GEMs have been successfully implemented for a wide range of applications, including understanding microorganisms, metabolic engineering, drug development, prediction of enzyme functions, understanding microbial community interactions and human disease. These genome-scale models now enable us to develop pan-genome analyses [7] that provide mechanistic insights, detail the selection pressures on proteome allocation [8], and address stress phenotypes [9] [10].

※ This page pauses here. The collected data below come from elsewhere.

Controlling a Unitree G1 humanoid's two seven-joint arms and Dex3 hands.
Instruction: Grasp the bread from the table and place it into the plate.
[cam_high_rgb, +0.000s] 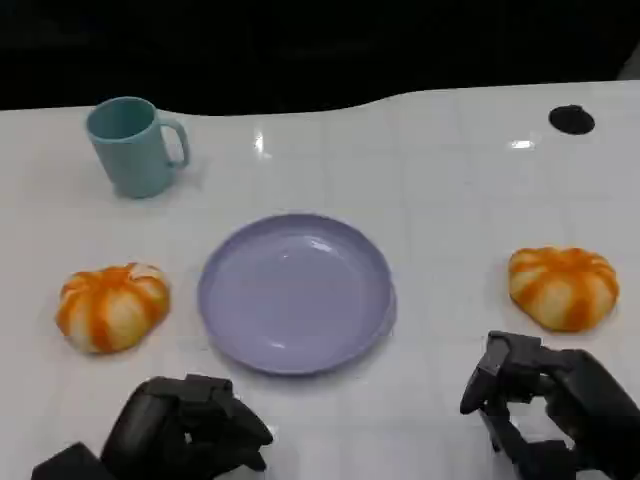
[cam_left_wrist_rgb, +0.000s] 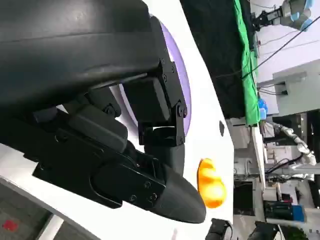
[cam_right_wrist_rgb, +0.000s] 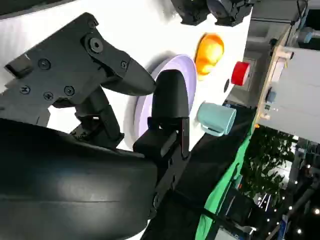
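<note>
Two orange-and-white bread rolls sit on the white table, one either side of the plate: the left bread roll (cam_high_rgb: 112, 306) lies near the table's left edge, just beside the plate's rim but not touching it, and the right bread roll (cam_high_rgb: 563, 286) lies toward the right edge, well apart from the plate. Between them, the lavender plate (cam_high_rgb: 296, 293) rests flat in the middle of the table with nothing on it. Down at the near edge, the left hand (cam_high_rgb: 190, 430) hovers below the left bread roll, fingers curled in and holding nothing. The right hand (cam_high_rgb: 545, 400) sits just in front of the right bread roll, fingers spread apart, nothing in its grip either. Back by the far left corner, a teal mug (cam_high_rgb: 134, 145) stands upright, handle to the right. At the far right corner there's a small black round disc (cam_high_rgb: 571, 119) on the table.
</note>
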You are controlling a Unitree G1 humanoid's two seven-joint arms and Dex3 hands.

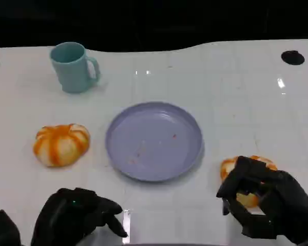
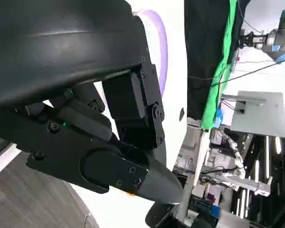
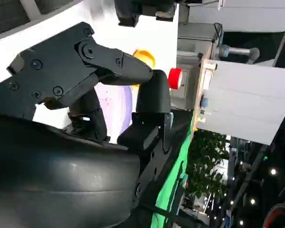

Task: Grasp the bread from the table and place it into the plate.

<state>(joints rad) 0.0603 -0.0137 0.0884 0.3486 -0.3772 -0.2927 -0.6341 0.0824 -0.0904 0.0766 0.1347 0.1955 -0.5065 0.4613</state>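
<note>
The left hand point(image 1: 74, 218) waits at the table's point(image 1: 236, 87) near edge, fingers curled in on nothing. Toward the left edge lies one orange-striped bread roll point(image 1: 61, 144), a teal mug point(image 1: 72, 67) behind it. The purple plate point(image 1: 154, 141) sits mid-table, bare. At the near right corner, the right hand point(image 1: 264, 202) cups over the other bread point(image 1: 249, 179), seemingly to lift it; whether it grips, I cannot tell.

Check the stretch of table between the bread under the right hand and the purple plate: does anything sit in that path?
Nothing visible does. The bread lies under the right hand, and the table between it and the plate is bare. The pumpkin and the teal mug sit on the plate's far side, out of the path.
</note>
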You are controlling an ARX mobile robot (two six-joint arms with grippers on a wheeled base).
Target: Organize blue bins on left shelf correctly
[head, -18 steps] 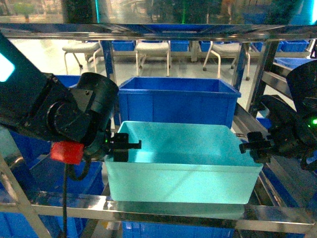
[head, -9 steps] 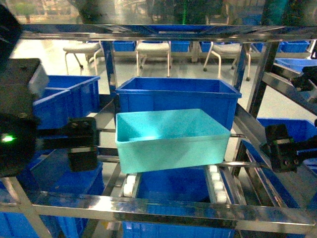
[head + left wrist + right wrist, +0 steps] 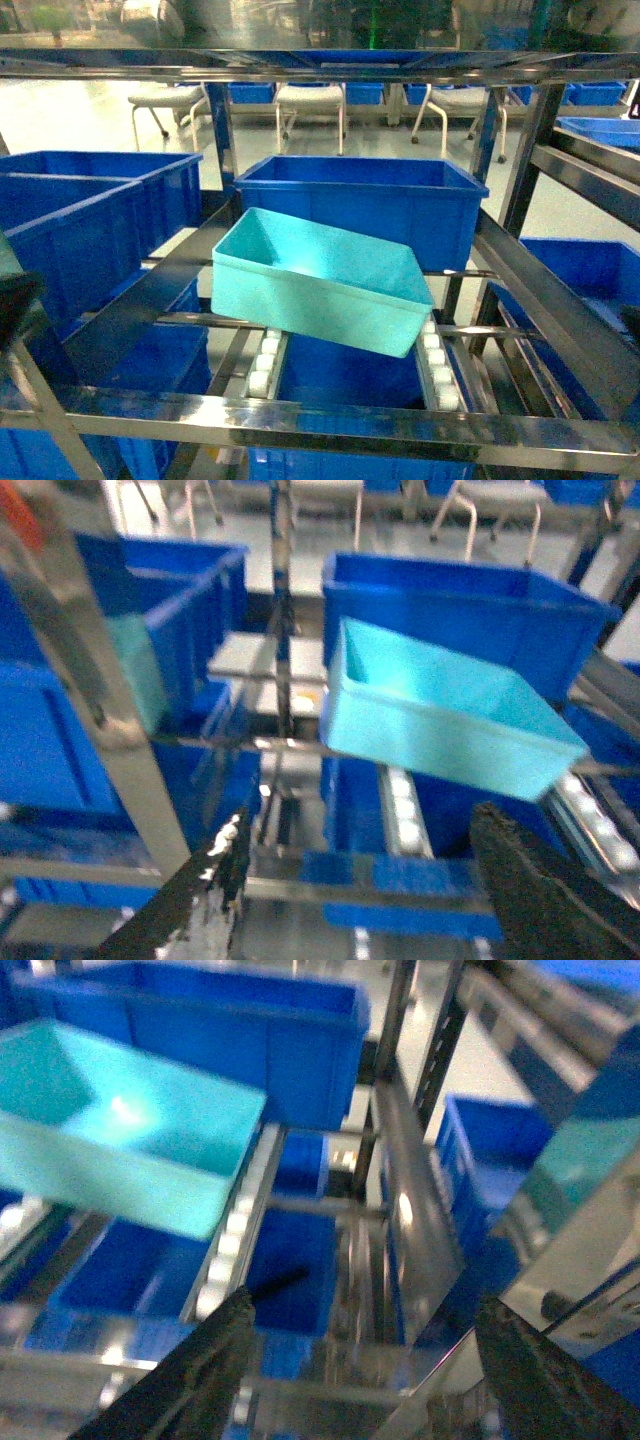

Genome-scale metabolic modeling is continually being developed as a part of the Genome Design program managed by Dr. Daniel Zielinski, a Project Scientist in the Systems Biology Research Group. The Genome Design group is developing computational modeling and machine learning technologies to predict microbial phenotypes.


Citations/Further Reading

  1. Thiele I, Palsson BO. A protocol for generating a high-quality genome-scale metabolic reconstruction. Nat Protoc. 2010;5: 93–121.
  2. Norsigian CJ, Fang X, Seif Y, Monk JM, Palsson BO. A workflow for generating multi-strain genome-scale metabolic models of prokaryotes. Nat Protoc. 2020;15: 1–14.
  3. Kanehisa M, Furumichi M, Tanabe M, Sato Y, Morishima K. KEGG: new perspectives on genomes, pathways, diseases and drugs. Nucleic Acids Res. 2017;45: D353–D361.
  4. Orth JD, Thiele I, Palsson BØ. What is flux balance analysis? Nat Biotechnol. 2010;28: 245–248.
  5. Ebrahim A, Lerman JA, Palsson BO, Hyduke DR. COBRApy: COnstraints-Based Reconstruction and Analysis for Python. BMC Syst Biol. 2013;7: 74.
  6. Heirendt L, Arreckx S, Pfau T, Mendoza SN, Richelle A, Heinken A, et al. Creation and analysis of biochemical constraint-based models using the COBRA Toolbox v.3.0. Nat Protoc. 2019;14: 639–702.
  7. Monk JM, Charusanti P, Aziz RK, Lerman JA, Premyodhin N, Orth JD, et al. Genome-scale metabolic reconstructions of multiple Escherichia coli strains highlight strain-specific adaptations to nutritional environments. Proc Natl Acad Sci U S A. 2013;110: 20338–20343.
  8. Lloyd CJ, Ebrahim A, Yang L, King ZA, Catoiu E, O’Brien EJ, et al. COBRAme: A computational framework for genome-scale models of metabolism and gene expression. PLoS Comput Biol. 2018;14: e1006302.
  9. Du B, Olson CA, Sastry AV, Fang X, Phaneuf PV, Chen K, et al. Adaptive laboratory evolution of Escherichia coli under acid stress. Microbiology. 2020;166: 141–148.
  10. Chen K, Gao Y, Mih N, O’Brien EJ, Yang L, Palsson BO. Thermosensitivity of growth is determined by chaperone-mediated proteome reallocation. Proc Natl Acad Sci U S A. 2017;114: 11548–11553.
  11. Fang X, Lloyd CJ, Palsson BO. Reconstructing organisms in silico: genome-scale models and their emerging applications. Nat Rev Microbiol. 2020;18: 731–743.